Saporischschja-Kernkraftwerk wird zum 19. Mal seit Kriegsbeginn vom Stromnetz getrennt, letzte externe Stromleitung fällt aus

Laut der Erklärung der Internationalen Atomenergie-Organisation, die von der Nachrichtenagentur Xinhua berichtet wurde, hat das Kernkraftwerk Saporischschja am Abend des 10. Juni die externe Stromversorgung verloren. Damit ist es der 19. Ausfall seit der vollständigen Eskalation der Ukraine-Krise.
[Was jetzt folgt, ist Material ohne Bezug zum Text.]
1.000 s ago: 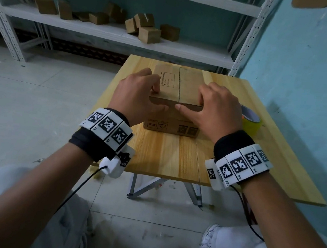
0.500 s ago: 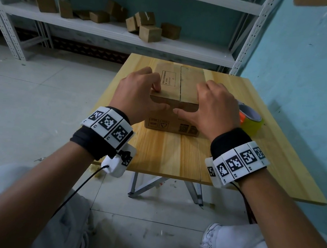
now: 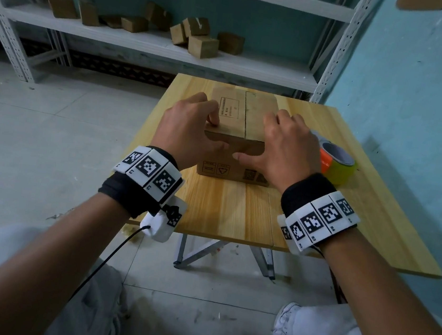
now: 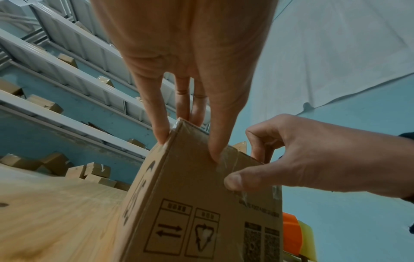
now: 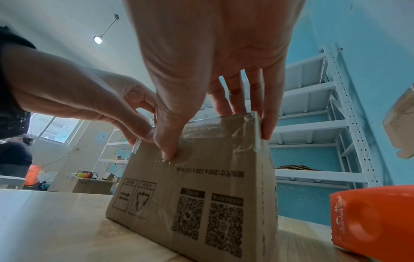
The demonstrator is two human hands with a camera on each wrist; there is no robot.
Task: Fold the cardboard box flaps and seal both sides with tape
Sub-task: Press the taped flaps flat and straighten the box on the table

Die 330-kV-Notstrom-Leitung des Werks wurde gegen 21:00 Uhr Ortszeit nach einem Angriff auf eine Umspannstation auf der anderen Seite des Dnipro-River (Flusses) unterbrochen. Die primäre 750-kV-Übertragungsleitung der Anlage war bereits vor mehr als zwei Monaten gekappt. Da nun sämtliche externe Stromversorgungen unterbrochen sind, ist das Werk vollständig auf Notstrom-Dieselgeneratoren angewiesen, um die Kühlsysteme für seine sechs stillgelegten Reaktoren sowie essenzielle nukleare Sicherheitsfunktionen aufrechtzuerhalten.